Following several days of scandal and with no sign of support from President Traian Băsescu, Oprea resigned his post after three weeks on the job, claiming he had acted "properly and legally" but that the appointments had "disturbed certain people" and he was unwilling to be a "puppet minister". Shortly afterwards, following the party leadership's withdrawal of its political support for Oprea as minister, he resigned as Ilfov County party chairman, and then left the party itself (and the defence policy department presidency) after the leadership initiated moves to expel him, saying he did not wish to subject county party members (most of whom he believed would have continued to stand by him) to "pressures from headquarters". A month later, in February 2009, with Oprea now sitting as an independent, the Chamber unanimously voted to approve him as a member of the defence committee.

===UNPR leadership and later ministerial assignments===
Joining the new National Union for the Progress of Romania (UNPR), he was elected its executive president in May 2010. Meanwhile, he returned to the Boc cabinet in late 2009, as Defence Minister.
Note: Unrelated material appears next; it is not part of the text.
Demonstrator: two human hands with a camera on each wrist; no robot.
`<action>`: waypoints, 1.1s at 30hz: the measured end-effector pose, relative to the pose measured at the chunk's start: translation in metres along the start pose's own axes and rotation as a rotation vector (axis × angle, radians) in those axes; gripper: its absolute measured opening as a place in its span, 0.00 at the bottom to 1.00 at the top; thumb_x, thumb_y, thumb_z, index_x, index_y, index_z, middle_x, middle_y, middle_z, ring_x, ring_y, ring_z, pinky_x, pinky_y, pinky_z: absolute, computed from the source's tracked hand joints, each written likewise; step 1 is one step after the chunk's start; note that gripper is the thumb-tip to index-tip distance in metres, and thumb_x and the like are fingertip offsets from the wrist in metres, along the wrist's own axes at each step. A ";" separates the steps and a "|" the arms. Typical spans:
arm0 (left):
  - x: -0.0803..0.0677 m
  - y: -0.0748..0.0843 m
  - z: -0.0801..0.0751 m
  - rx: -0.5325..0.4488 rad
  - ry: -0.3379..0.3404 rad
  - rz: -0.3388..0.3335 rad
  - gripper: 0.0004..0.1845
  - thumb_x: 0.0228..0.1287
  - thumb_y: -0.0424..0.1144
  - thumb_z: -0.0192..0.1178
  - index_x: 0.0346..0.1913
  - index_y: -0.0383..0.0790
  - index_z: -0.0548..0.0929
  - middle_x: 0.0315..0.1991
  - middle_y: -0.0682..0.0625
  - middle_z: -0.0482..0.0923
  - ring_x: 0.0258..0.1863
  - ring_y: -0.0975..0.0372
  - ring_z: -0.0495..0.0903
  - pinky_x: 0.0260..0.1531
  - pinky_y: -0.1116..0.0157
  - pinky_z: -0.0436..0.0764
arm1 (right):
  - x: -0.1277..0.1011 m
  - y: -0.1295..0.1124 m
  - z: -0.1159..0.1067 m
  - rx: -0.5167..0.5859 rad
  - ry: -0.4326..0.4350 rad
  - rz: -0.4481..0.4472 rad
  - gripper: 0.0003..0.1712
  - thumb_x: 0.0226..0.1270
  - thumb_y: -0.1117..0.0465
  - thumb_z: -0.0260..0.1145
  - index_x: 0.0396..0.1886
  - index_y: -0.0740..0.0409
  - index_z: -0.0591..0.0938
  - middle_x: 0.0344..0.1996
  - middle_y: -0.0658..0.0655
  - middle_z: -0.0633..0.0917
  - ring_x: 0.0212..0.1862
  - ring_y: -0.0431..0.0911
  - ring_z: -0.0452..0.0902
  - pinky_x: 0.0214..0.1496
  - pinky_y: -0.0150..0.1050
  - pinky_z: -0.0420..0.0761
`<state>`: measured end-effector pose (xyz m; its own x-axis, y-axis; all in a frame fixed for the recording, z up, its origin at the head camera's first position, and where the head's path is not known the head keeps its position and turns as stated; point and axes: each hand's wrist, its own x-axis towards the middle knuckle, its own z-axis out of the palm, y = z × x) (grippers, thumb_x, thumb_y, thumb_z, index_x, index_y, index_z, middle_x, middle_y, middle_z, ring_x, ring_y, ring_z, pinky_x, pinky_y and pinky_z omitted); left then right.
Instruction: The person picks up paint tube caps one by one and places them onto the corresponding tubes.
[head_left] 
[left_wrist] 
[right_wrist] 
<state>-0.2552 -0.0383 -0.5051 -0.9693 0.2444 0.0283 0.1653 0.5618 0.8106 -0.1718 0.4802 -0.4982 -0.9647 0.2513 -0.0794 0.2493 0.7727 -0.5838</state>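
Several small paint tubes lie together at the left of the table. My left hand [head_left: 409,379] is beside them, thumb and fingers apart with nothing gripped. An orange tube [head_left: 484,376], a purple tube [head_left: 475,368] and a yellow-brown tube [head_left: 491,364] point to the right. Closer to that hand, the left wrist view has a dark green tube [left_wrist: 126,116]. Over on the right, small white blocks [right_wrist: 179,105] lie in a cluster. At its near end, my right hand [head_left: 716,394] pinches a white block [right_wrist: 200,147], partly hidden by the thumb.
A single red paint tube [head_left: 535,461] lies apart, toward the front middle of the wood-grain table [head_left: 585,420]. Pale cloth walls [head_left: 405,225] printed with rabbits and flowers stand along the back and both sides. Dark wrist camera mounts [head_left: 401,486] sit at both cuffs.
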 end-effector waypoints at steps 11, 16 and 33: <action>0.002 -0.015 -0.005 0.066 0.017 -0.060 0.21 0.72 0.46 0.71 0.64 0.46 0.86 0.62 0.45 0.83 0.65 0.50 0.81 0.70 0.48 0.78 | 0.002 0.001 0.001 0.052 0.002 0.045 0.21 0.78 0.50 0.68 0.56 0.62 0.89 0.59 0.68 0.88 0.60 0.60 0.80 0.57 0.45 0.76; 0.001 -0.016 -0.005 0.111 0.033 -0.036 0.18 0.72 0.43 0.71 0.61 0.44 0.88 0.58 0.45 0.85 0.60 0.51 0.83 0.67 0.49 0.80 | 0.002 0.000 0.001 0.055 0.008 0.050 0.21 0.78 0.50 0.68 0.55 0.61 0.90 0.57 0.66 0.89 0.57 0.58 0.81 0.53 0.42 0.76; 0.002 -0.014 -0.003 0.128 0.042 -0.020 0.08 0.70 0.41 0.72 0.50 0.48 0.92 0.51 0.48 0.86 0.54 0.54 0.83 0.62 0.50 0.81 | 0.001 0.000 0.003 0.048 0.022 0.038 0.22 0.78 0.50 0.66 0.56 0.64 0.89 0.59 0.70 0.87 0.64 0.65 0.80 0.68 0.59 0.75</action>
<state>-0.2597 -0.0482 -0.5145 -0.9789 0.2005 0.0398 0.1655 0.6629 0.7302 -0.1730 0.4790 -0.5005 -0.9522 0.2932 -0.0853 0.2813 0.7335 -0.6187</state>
As such, he drew controversy for using a ministerial helicopter to fly to and from party events. He served until May 2012, including, during the last phase, under Mihai Răzvan Ungureanu. At that point, incoming prime minister Victor Ponta, despite having criticized UNPR members as "traitors" and "undercover officers", reached an agreement with Oprea, who provided parliamentary support to the new government. That December, he was elected to the Senate, and subsequently became deputy prime minister.

In January 2014, following the resignation of Radu Stroe, Oprea returned as Interior Minister on an interim basis, and on a permanent one after Ponta formed a new government in March. In June 2015, with Ponta out of the country for knee surgery, Oprea became interim prime minister, serving until Ponta returned early the following month. When Ponta took another leave of absence at the end of July, Oprea again took over as acting prime minister, serving until early August. In October, he faced calls to resign after a police officer suffered a fatal motorcycle accident while escorting Oprea's motorcade. Shortly after Ponta's resignation in November 2015, Oprea too quit the government.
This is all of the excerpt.